6. You can verify that the margins properly define the unprintable area—assuming that your printer is working correctly—by filling in a page with text and then printing it. Choose OK to close the Page Setup window in WordPad, then type, in all capitals, ABCDE repeatedly until you have filled a few lines. Count how many characters are in each line, and write the number down. (It should be the same number for each line.)
7. Copy and paste this block of text repeatedly until you have filled one page with text, and have started another. (Choose File, then Print Preview, to check your progress.)
8. Count the number of lines on page 1 (as shown in Print Preview mode) and write the number down.
9. From the File menu, choose Print. In the Print Range box, choose to start and end with Page 1.
10. Check the printed output. If all the characters are complete, if there are as many in each line in the printed output as on screen, and if there are as many lines on the printed page as on screen, then the margins Windows knows about are large enough to remain clear of the unprintable area. However, some programs may not interpret that information correctly. Measure the margins, write the measurements down, and adjust your settings accordingly in programs that cut off some of your page when printing.
11. Note that you may find that the total of the left and right margins matches the specification the vendor gives, but that one is too wide and the other is too narrow. This can happen if the paper is slightly offset in its paper tray. Alternatively, the printer could be out of adjustment.
12. If any letters or lines appear cut off, or there are fewer in the printed output than on screen, then the text has probably extended into the unprintable area. Here again, you need to measure the margins and adjust your margin settings in your programs to take the unprintable area into account.

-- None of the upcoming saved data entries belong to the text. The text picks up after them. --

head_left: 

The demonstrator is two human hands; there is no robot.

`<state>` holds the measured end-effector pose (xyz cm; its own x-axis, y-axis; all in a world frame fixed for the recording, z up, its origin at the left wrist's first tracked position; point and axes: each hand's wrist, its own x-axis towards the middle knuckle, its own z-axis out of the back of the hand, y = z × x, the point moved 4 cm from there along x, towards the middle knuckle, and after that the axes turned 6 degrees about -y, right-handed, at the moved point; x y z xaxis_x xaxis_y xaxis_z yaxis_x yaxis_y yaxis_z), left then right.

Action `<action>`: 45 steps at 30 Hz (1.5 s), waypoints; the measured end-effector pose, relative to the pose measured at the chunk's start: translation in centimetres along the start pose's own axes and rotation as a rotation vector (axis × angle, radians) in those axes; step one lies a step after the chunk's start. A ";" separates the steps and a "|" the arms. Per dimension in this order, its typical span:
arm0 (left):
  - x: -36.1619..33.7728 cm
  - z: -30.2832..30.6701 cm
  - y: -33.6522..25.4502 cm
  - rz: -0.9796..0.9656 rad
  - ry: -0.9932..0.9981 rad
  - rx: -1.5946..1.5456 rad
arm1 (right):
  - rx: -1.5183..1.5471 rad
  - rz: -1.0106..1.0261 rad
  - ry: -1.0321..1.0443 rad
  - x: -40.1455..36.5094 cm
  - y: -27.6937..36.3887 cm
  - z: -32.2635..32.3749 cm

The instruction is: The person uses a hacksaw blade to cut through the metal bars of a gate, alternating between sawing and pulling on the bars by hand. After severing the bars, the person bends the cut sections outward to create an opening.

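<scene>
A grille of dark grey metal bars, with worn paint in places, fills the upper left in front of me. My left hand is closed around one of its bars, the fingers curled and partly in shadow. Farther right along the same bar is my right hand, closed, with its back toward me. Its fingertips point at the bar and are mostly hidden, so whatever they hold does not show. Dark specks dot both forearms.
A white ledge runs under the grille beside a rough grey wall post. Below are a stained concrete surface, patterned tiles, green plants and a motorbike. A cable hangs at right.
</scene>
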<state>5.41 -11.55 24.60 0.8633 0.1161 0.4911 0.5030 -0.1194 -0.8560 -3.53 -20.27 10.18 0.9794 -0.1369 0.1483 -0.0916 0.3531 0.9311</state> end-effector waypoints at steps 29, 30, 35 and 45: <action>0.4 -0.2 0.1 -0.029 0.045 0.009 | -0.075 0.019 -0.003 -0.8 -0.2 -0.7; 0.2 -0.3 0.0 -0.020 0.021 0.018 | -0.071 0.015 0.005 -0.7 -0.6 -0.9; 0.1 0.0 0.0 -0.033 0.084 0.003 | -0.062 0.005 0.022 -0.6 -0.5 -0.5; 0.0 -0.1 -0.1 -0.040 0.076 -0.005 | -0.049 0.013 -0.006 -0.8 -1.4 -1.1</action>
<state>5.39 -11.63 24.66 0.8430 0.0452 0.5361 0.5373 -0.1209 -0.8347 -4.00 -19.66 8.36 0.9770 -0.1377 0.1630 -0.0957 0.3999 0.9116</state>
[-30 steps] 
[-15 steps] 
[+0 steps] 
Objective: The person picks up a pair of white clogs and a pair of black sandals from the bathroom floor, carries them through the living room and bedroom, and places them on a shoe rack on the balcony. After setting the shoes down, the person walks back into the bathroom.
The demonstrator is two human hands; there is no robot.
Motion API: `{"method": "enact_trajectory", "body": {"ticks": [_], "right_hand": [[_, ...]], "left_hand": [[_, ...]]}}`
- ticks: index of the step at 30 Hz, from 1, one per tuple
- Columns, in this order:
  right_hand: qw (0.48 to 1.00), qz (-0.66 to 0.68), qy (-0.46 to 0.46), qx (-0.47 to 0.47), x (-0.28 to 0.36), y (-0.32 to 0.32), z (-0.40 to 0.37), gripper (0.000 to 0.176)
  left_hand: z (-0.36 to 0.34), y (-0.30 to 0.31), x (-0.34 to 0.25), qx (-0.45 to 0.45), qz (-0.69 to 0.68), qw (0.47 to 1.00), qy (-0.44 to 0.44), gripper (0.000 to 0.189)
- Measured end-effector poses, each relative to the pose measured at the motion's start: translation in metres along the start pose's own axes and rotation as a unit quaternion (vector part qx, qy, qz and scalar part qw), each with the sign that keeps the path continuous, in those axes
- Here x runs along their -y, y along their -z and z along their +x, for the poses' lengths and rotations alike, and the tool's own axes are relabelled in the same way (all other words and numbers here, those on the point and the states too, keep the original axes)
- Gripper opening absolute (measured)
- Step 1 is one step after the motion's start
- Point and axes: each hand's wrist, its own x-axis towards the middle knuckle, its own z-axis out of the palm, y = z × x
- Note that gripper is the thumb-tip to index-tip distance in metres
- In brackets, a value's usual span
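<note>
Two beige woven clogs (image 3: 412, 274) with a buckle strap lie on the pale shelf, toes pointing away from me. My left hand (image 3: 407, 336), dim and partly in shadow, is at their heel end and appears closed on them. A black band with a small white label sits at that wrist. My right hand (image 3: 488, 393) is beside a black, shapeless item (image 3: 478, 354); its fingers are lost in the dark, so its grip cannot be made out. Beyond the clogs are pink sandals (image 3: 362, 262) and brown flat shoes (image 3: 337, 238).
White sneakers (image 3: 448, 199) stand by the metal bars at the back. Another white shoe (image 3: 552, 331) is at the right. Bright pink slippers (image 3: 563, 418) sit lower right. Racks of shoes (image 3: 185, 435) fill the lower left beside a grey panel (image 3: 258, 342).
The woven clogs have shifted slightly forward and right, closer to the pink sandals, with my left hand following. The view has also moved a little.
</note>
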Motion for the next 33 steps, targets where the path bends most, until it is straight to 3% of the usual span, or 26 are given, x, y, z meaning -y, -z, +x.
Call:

13. If the margins are larger than the printer specification claims, there may be something preventing the printer from putting the image on the page. Check the paper path to make sure there isn't something stuck along the edge—such as a label—that's masking a portion of the printable area.
14. If the printer is an ink jet and the paper path is clear, check the print head for proper range of movement. If the printer has a self-test, run it to make sure that the head is moving to the limits of its range on both sides.
15. If you still have not determined the source of the problem, you may want to have the printer professionally serviced.